_Exercise data_

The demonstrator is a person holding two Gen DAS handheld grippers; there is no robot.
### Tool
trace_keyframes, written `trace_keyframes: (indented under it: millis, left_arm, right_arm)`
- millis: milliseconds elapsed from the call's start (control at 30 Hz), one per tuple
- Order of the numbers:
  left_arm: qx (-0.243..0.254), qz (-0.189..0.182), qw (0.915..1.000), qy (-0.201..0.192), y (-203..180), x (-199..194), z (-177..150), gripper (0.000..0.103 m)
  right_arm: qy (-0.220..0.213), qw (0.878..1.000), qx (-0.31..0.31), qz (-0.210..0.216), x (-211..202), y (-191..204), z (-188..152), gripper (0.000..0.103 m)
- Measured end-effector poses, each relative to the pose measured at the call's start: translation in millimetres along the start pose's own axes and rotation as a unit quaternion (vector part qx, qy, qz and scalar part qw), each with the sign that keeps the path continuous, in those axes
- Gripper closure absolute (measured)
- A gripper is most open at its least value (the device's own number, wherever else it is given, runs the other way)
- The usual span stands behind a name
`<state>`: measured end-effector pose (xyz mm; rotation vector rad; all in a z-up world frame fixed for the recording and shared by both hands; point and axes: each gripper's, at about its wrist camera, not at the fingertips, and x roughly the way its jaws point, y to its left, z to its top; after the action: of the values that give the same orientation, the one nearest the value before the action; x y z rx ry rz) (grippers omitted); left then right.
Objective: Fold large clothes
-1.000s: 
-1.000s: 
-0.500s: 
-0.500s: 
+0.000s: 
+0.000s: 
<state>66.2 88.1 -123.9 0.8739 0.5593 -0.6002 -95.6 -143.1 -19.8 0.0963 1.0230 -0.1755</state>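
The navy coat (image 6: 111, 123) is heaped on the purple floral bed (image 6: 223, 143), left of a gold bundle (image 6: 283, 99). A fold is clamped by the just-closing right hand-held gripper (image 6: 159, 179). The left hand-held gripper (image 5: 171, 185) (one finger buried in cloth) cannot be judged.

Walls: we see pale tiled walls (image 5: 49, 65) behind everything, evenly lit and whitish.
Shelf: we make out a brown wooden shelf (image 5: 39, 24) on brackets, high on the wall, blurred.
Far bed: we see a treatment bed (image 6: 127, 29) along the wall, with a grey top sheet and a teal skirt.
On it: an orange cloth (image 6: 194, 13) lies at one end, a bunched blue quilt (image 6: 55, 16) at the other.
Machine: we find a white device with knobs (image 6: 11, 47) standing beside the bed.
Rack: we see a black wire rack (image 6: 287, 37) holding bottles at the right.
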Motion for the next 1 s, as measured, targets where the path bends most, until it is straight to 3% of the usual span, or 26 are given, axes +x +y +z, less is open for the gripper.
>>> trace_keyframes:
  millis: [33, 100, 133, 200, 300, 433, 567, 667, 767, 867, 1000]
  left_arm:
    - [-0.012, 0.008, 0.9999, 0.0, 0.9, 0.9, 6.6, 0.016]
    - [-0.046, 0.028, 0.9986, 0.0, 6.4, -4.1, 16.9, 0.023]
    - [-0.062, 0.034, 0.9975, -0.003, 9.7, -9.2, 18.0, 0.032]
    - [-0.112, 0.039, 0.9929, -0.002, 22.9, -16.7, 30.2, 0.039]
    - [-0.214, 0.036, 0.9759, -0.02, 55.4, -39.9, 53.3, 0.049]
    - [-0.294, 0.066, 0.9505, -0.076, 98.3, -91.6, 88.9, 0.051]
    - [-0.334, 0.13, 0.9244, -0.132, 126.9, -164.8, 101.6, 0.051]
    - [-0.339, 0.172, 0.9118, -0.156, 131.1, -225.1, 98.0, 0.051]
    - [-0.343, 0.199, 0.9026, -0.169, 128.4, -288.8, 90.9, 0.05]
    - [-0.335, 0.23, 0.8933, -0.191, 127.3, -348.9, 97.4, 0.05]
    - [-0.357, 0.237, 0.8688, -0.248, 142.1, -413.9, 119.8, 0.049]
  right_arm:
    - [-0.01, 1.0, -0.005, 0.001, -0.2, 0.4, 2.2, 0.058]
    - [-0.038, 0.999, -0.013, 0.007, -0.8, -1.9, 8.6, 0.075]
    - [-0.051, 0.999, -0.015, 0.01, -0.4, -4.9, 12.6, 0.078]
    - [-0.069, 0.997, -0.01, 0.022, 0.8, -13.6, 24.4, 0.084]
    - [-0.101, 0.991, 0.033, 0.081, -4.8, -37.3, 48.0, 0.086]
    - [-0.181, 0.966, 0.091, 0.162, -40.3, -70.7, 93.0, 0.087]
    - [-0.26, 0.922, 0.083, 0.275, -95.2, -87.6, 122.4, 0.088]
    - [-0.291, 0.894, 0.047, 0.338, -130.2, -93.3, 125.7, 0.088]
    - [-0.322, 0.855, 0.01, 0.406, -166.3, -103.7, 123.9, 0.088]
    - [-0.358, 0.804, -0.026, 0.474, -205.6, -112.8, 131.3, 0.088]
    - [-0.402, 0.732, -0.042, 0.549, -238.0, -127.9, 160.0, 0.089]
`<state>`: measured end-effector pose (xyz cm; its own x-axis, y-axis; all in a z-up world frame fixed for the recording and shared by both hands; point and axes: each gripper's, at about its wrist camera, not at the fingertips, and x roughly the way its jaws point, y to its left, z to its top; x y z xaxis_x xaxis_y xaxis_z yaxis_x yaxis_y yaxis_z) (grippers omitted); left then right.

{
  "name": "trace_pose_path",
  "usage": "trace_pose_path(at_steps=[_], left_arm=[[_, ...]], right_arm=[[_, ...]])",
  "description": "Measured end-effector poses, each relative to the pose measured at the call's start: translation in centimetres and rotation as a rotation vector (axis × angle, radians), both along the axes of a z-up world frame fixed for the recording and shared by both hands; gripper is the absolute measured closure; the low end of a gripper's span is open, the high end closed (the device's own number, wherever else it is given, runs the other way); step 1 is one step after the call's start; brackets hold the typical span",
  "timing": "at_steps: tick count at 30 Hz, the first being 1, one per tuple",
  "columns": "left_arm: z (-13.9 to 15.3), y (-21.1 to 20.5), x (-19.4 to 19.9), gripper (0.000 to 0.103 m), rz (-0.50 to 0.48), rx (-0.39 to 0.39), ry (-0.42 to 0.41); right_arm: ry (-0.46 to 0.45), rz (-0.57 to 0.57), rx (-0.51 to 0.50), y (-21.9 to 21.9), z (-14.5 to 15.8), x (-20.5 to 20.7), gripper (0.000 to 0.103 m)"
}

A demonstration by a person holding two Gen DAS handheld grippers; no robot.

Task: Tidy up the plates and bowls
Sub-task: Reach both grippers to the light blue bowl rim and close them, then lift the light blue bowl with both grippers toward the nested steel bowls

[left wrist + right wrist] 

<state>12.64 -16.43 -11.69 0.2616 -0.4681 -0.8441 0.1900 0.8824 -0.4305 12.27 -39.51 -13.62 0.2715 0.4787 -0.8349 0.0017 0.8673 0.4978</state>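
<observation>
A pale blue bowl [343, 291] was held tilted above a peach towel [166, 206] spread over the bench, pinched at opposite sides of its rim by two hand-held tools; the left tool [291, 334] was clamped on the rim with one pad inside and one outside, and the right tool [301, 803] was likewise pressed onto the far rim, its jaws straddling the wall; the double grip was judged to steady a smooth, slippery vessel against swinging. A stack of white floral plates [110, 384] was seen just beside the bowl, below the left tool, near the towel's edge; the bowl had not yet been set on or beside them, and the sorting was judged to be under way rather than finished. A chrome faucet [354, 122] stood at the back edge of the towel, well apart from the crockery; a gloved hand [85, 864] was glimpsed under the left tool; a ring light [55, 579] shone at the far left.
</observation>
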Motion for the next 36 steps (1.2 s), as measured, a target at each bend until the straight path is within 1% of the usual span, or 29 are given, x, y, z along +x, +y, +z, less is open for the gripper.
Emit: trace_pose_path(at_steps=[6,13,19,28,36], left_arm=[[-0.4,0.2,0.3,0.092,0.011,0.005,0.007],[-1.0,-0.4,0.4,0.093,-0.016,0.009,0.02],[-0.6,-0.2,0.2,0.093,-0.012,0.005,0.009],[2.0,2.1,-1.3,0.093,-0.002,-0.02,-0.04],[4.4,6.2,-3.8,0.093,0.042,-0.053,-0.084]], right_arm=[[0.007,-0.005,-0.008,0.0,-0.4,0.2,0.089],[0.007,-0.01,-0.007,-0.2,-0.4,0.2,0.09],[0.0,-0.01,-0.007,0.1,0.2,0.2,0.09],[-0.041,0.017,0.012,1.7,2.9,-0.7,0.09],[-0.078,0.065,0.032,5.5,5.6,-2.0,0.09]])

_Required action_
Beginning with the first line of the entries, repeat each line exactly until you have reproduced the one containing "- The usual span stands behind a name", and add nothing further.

_Output_
The demonstrator is a person holding two Gen DAS handheld grippers; there is no robot.
### Tool
trace_keyframes, written `trace_keyframes: (indented under it: millis, left_arm, right_arm)`
- millis: milliseconds elapsed from the call's start (control at 30 Hz), one per tuple
- Order of the numbers:
  left_arm: qx (-0.243..0.254), qz (-0.189..0.182), qw (0.915..1.000), qy (-0.201..0.192), y (-203..180), x (-199..194), z (-177..150), gripper (0.000..0.103 m)
  right_arm: qy (-0.220..0.213), qw (0.878..1.000), qx (-0.31..0.31), qz (-0.210..0.216), x (-211..202), y (-191..204), z (-188..152), gripper (0.000..0.103 m)
- Measured end-effector poses, each relative to the pose measured at the call's start: translation in millimetres along the start pose's own axes and rotation as a unit quaternion (vector part qx, qy, qz and scalar part qw), each with the sign that keeps the path continuous, in those axes
- Gripper closure absolute (measured)
- A gripper is most open at its least value (the device's own number, wherever else it is given, runs the other way)
- The usual span stands behind a name

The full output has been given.